Monday, June 29, 2009

Asshat of the Day - June 29th, 2009

Today's candidate is Miss Christie Blatchford. Much as I respect the great old edifice of the Globe and Mail for having columnists from both sides of the great political divide, it's only natural that their more socially conservative ones should draw my ire - and that's precisely what Miss Blatchford has done. Drawn. My ire.

Her most recent column - Madoff's No Murderer - decries the fact that Bernie Madoff got handed down a sentence of 150 years in prison for the elaborate Ponzi scheme he maintained.

To quote Miss Blatchford,
I am unconvinced that the slower justice Canadians receive is better; unconvinced that white-collar crime is worthy of more grievous punishment than violent criminal offences (most particularly murder); unconvinced that those who were swindled by Mr. Madoff ought to be seen purely as victims, although they are universally being described that way.
She goes on to rail against Canada's "lax" justice system, with a particular bit of venom reserved for the Canadian life sentence ("...or what passes for it in Canada...") and the "faint hope" clause.

Now, this might be viewed as reasonable, but let's examine the two crimes. Murder, we'll all admit, is a horrible thing. But we've created implements that make it very, very easy... and humans are fragile creatures at the best of times. This is why there are degrees of severity in murder charges. Manslaughter is when you do it by accident.

Moreover, murder is the work of a second, most of the time. Premeditated murder is a special sort of evil, and so most who commit it are put away for a very long time - but unless we have irrefutable proof that the accused committed the crime (for example, Paul Bernardo), the faint hope clause and the chance of parole after twenty-five years is our justice system's way of providing a safety net. For the people who lashed out in a moment of anger that will pain them for the remainder of their lives - they deserve punishment, certainly, but to damn them instantly and eternally? (Come to think of it, that's a fairly Conservative viewpoint.)

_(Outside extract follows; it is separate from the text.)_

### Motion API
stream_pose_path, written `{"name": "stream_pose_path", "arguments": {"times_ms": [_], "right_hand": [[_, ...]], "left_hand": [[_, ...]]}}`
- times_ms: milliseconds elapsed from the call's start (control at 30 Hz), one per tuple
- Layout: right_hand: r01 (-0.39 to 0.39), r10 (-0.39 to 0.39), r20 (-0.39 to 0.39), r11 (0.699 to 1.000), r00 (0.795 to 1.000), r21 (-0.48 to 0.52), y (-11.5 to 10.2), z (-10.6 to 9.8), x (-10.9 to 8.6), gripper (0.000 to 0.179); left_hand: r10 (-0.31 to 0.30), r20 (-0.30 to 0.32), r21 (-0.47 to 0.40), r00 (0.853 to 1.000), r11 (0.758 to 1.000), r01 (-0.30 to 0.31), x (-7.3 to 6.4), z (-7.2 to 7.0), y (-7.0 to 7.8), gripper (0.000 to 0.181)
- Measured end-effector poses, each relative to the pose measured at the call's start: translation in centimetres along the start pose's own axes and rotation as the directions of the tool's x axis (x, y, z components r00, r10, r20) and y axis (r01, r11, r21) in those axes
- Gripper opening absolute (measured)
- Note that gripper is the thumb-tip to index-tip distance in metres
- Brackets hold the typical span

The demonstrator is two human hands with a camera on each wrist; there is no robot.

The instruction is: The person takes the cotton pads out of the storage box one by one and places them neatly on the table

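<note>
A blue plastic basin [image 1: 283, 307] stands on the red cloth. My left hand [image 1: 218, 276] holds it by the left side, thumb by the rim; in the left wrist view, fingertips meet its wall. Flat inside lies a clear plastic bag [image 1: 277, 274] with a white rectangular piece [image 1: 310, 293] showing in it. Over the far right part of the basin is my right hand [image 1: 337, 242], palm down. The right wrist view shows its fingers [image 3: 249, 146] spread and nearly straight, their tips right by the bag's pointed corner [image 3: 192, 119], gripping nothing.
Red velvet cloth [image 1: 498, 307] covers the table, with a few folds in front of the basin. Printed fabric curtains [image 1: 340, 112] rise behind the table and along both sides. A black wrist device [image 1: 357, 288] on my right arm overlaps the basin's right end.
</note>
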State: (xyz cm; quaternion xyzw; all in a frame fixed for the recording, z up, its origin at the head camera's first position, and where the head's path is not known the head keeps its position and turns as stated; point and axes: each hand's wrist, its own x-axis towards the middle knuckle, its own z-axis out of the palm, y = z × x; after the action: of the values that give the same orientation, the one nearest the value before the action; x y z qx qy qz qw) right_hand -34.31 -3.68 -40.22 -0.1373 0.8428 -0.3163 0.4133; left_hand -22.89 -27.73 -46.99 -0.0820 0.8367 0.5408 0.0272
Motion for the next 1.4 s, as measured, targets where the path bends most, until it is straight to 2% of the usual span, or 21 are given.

Mr. Madoff, in contrast, carried on with his Ponzi scheme for seventeen years. He caused $65 billion dollars of savings to vanish. He wiped out life savings, pensions, charity funds! Erased philanthropic holdings, destroyed building loans! And you don't think that's premeditated murder?

I'll leave you with a bit from a man far wiser than I...
"I have never laid a finger on anyone in my life, Mr Pump. I may be— all the things you know I am, but I am not a killer! I have never so much as drawn a sword!"

"No, You Have Not. But You Have Stolen, Embezzled, Defrauded And Swindled Without Discrimination, Mr Lipvig. You Have Ruined Businesses And. Destroyed Jobs. When Banks Fail, It Is Seldom Bankers Who Starve. Your Actions Have Taken Money From Those Who Had Little Enough To Begin With. In A Myriad Small Ways You Have Hastened The Deaths Of Many. You Do Not Know Them. You Did Not See Them Bleed. But You Snatched Bread From Their Mouths And Tore Clothes From Their Backs. For Sport, Mr Lipvig. For Sport. For The Joy Of The Game."
--Terry Pratchett, "Going Postal"
Just because Madoff wore a suit when he committed his crimes doesn't make him any less evil, Miss Blatchford. Just more palatable to you.